Il passaggio del Monza dalla Fininvest dei Berlusconi al fondo americano Beckett Layne Ventures è l’ultima conferma di una tendenza ormai ben consolidata: nella stagione 2025/26 circa metà delle 40 squadre tra Serie A e Serie B saranno controllate da fondi di investimento o proprietà straniere. Spesso si tratta di dinastie familiari non legate da un rapporto di tifoseria storica con il club, ma piuttosto interessate a un modello di gestione imprenditoriale.
Serie A: la maggioranza dei club è in mani straniere o di fondi
In Serie A, dopo l’acquisizione dell’Hellas Verona da parte degli statunitensi di Presidio Investors, sono ben 11 i club gestiti da investitori esteri o fondi, rappresentando la maggioranza assoluta del campionato:
Atalanta (in coabitazione con i Percassi che detengono il 38%)
Bologna
Como
Fiorentina
Genoa
Inter
Milan
Parma
Pisa (in coabitazione con Giuseppe Corrado che ha il 25%)
Roma
Verona
La Juventus, pur essendo controllata da Exor con sede nei Paesi Bassi, non viene inserita in questa lista poiché il socio di maggioranza finale è la famiglia Elkann, con sede a Torino.

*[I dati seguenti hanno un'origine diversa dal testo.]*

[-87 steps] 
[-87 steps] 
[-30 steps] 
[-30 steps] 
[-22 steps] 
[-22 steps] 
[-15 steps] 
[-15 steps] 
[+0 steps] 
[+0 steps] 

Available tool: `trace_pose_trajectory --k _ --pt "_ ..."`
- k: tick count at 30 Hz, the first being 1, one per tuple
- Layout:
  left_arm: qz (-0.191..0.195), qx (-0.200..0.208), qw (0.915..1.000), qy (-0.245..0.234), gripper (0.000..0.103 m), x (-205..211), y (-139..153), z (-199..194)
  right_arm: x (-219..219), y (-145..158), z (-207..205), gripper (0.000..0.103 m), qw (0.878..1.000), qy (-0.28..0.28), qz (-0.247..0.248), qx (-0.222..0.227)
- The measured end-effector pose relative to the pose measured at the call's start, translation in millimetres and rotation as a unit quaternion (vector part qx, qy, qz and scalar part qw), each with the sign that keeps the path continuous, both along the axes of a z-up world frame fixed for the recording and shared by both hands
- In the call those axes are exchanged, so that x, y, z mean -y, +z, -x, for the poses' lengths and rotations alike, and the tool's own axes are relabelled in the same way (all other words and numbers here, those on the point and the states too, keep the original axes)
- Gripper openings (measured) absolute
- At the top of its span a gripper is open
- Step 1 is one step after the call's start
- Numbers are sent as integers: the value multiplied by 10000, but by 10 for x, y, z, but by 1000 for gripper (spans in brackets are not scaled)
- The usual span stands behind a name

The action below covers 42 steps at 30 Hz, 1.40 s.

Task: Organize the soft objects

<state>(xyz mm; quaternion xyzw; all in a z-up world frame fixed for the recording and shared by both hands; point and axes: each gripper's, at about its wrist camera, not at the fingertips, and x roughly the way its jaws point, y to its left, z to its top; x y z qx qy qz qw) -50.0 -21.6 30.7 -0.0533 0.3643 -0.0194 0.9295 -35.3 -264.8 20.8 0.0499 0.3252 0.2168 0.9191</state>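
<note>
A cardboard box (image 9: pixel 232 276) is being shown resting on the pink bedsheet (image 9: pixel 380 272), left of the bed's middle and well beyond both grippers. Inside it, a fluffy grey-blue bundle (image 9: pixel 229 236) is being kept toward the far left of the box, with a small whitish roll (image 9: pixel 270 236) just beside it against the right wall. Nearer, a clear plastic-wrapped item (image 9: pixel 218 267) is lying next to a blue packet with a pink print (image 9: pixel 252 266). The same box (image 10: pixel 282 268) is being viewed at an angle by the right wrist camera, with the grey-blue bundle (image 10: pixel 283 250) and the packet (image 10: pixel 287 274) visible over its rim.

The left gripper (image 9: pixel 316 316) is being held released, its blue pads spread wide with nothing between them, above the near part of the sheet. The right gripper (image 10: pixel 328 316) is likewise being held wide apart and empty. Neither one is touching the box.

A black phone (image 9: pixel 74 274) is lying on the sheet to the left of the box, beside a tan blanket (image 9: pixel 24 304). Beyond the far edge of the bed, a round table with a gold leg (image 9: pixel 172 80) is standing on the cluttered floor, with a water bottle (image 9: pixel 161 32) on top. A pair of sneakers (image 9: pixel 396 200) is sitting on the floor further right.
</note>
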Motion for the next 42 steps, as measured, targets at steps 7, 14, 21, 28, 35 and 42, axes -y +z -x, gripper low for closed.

Serie B: la spinta degli investitori stranieri è ancora più marcata
Anche in Serie B quasi la metà dei club (8 su 20) sono di proprietà di investitori stranieri o fondi:
Cesena
Monza
Juve Stabia (ora nelle mani del Brera Holdings Group)
Padova
Palermo
Sampdoria
Spezia
Venezia
In molti casi, queste proprietà estere non sono mosse da passione sportiva ma da una logica di investimento, con l’obiettivo di massimizzare i ritorni economici. In questo contesto, la figura di Aurelio De Laurentiis emerge come un esempio di gestione tradizionale ma con idee moderne e una capacità di bilanciare aspetti economici e sportivi.
Passaggi di proprietà: concentrati su club di medio-piccola fascia
Negli ultimi cinque anni, i cambi di proprietà si sono concentrati principalmente sui club di fascia medio-bassa di Serie A e in Serie B. I grandi club hanno visto pochi passaggi, tra cui quelli della Roma nel 2020 e del Milan nel 2022. Questa tendenza segna un netto calo rispetto al decennio precedente, quando le transazioni coinvolgevano anche i principali club.
Fra i club di media levatura, invece, negli ultimi anni si sono susseguite diverse acquisizioni, fra cui Parma, Pisa, Spezia, Spal, Atalanta, Palermo, Sampdoria, Genoa, Hellas Verona e Monza, tutte impegnate in match considerati dal calcio scommesse a bassa quota ma altamente probabili, per cui anche adatte al 1X over 1.5 scommessa combinata, confermando un interesse più attento dalle più ampie frange di tifosi.
Perché i fondi guardano ai club più piccoli
Uno dei motivi principali per cui gli investitori si concentrano su club di Serie B o medio-piccoli è il costo di acquisizione inferiore rispetto ai grandi club, che si valutano a miliardi di euro. Acquistare un club cadetto, come Monza, valutato circa 45 milioni dopo la retrocessione, rappresenta un investimento più accessibile con margini di crescita significativi.
Inoltre, la possibilità di puntare sulla promozione in Serie A permette agli investitori di ottenere ritorni elevati senza dover affrontare i costi e le pressioni legate alla gestione di un club già stabilmente in massima serie.
Investire in società con una buona storia calcistica, tifoseria appassionata e tessuto imprenditoriale locale – come nel caso di Pisa – è una strategia vincente che ha già dato frutti.
Plusvalenze e obiettivi: le sfide delle proprietà straniere
Per gli investitori, il vero obiettivo è realizzare plusvalenze e uscire dall’investimento dopo un periodo di 5-7 anni con guadagni significativi. Mentre per i club di media fascia l’obiettivo principale è mantenere la categoria per garantire entrate da diritti televisivi e sponsor, per i grandi club la necessità di vincere può complicare la gestione.
Le proprietà di club blasonati come Inter e Milan devono infatti bilanciare l’esigenza di ottenere risultati sportivi di alto livello con il controllo dei costi, affrontando una pressione mediatica e sportiva molto più alta. Inoltre, l’incertezza sugli sviluppi del nuovo stadio di San Siro rappresenta una sfida economica significativa.
È innegabile: il calcio italiano sta vivendo una profonda trasformazione, con una crescente presenza di investitori stranieri e fondi che lo stanno facendo sempre più somigliare a un business globale. Questo cambiamento influenza non solo la gestione dei club ma anche la struttura stessa del campionato e le strategie di lungo termine di società e proprietà.